[PROBLEM STATEMENT] All entries given below are to be returned word for word.

[RECORDS SUPPLIED]
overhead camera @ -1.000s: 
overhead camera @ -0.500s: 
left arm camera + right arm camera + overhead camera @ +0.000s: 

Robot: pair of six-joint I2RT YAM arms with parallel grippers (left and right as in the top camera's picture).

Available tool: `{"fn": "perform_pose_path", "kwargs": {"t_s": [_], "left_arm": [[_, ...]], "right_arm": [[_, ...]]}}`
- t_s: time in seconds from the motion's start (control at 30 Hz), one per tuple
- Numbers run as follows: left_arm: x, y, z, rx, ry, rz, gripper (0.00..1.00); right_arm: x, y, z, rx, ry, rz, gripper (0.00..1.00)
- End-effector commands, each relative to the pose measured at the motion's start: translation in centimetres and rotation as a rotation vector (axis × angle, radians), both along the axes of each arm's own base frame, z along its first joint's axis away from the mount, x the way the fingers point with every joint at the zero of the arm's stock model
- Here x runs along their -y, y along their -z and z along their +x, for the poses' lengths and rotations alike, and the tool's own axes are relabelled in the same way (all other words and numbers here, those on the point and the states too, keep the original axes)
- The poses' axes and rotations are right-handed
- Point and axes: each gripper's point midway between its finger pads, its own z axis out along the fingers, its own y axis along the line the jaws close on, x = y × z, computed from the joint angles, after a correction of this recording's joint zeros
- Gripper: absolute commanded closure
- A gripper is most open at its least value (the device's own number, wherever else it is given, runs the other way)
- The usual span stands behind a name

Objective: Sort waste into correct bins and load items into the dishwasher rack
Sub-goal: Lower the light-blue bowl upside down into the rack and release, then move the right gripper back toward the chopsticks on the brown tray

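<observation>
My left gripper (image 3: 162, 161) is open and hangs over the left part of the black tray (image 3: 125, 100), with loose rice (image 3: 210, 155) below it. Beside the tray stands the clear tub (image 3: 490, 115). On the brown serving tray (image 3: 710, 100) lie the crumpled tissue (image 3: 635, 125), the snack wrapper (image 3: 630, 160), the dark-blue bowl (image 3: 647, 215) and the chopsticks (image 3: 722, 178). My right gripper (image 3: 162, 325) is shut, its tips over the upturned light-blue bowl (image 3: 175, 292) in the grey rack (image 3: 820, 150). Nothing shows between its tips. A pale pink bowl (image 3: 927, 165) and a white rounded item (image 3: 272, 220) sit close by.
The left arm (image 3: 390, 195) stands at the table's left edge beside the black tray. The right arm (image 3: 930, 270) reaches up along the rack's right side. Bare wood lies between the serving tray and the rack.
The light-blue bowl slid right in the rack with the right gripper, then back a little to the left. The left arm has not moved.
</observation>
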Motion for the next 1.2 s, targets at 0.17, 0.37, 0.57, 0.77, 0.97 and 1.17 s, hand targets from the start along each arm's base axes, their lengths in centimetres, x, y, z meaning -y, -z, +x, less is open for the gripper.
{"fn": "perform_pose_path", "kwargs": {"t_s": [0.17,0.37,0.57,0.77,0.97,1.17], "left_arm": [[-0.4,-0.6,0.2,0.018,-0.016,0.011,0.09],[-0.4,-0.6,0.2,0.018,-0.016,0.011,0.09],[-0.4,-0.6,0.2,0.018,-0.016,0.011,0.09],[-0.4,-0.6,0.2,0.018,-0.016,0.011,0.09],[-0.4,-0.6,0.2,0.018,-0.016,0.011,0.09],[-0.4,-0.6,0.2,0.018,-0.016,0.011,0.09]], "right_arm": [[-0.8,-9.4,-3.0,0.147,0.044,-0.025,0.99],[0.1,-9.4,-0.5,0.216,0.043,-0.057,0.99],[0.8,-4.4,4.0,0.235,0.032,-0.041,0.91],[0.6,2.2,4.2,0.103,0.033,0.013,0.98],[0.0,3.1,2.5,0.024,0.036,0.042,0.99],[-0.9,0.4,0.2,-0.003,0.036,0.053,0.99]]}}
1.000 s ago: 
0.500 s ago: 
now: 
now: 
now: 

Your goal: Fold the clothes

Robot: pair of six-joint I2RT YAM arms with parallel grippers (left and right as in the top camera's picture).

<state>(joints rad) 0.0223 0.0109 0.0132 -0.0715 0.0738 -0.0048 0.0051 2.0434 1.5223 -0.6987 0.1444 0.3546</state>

[FINISHED TASK]
overhead camera @ -1.000s: 
overhead camera @ -0.500s: 
left arm camera + right arm camera + overhead camera @ +0.000s: 

Robot: pair of six-joint I2RT YAM arms with parallel grippers (left and right as in the top camera's picture).

Available tool: `{"fn": "perform_pose_path", "kwargs": {"t_s": [_], "left_arm": [[_, ...]], "right_arm": [[_, ...]]}}`
- t_s: time in seconds from the motion's start (control at 30 Hz), one per tuple
- Numbers run as follows: left_arm: x, y, z, rx, ry, rz, gripper (0.00..1.00); right_arm: x, y, z, rx, ry, rz, gripper (0.00..1.00)
- End-effector commands, each relative to the pose measured at the motion's start: translation in centimetres and rotation as a rotation vector (axis × angle, radians), both along the axes of each arm's own base frame, z along its first joint's axis away from the mount, x the way the fingers point with every joint at the zero of the arm's stock model
- Here x runs along their -y, y along their -z and z along their +x, for the poses' lengths and rotations alike, and the tool's own axes are relabelled in the same way (all other words and numbers here, those on the point and the states too, keep the original axes)
- The poses' axes and rotations are right-handed
- Point and axes: each gripper's point midway between its finger pads, its own z axis out along the fingers, its own y axis along the line the jaws close on, x = y × z, computed from the joint angles, after a correction of this recording's joint zeros
- Gripper: absolute commanded closure
- A gripper is most open at its least value (the device's own number, wherever else it is given, runs the other way)
- The usual span stands behind a name

Objective: Sort waste into correct bins and load items into the dishwasher rack
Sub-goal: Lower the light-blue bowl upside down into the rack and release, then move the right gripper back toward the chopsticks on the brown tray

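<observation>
My left gripper (image 3: 162, 161) is open and hangs over the left part of the black tray (image 3: 125, 100), with loose rice (image 3: 210, 155) below it. Beside the tray stands the clear tub (image 3: 490, 115). On the brown serving tray (image 3: 710, 100) lie the crumpled tissue (image 3: 635, 125), the snack wrapper (image 3: 630, 160), the dark-blue bowl (image 3: 647, 215) and the chopsticks (image 3: 722, 178). My right gripper (image 3: 162, 325) is shut, its tips over the upturned light-blue bowl (image 3: 175, 292) in the grey rack (image 3: 820, 150). Nothing shows between its tips. A pale pink bowl (image 3: 927, 165) and a white rounded item (image 3: 272, 220) sit close by.
The left arm (image 3: 390, 195) stands at the table's left edge beside the black tray. The right arm (image 3: 930, 270) reaches up along the rack's right side. Bare wood lies between the serving tray and the rack.
The light-blue bowl slid right in the rack with the right gripper, then back a little to the left. The left arm has not moved.
</observation>
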Motion for the next 1.2 s, targets at 0.17, 0.37, 0.57, 0.77, 0.97 and 1.17 s, hand targets from the start along each arm's base axes, their lengths in centimetres, x, y, z meaning -y, -z, +x, less is open for the gripper.
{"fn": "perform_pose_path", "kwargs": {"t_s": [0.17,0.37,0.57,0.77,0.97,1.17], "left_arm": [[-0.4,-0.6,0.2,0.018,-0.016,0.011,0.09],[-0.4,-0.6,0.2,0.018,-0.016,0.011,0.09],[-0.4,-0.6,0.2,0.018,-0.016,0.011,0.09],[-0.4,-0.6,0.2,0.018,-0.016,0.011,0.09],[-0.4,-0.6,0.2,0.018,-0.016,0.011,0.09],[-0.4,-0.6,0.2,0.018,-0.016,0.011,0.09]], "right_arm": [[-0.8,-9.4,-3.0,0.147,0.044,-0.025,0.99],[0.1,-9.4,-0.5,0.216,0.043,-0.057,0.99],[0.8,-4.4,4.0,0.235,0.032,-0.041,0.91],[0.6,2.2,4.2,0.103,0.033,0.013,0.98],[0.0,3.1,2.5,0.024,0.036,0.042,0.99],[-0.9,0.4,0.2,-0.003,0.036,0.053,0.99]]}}
1.000 s ago: 
0.500 s ago: 
now: 
now: 
now: 

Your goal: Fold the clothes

Robot: pair of six-joint I2RT YAM arms with parallel grippers (left and right as in the top camera's picture).

<state>(joints rad) 0.0223 0.0109 0.0132 -0.0715 0.0738 -0.0048 0.0051 2.0434 1.5223 -0.6987 0.1444 0.3546</state>

Nothing more belongs to this exercise.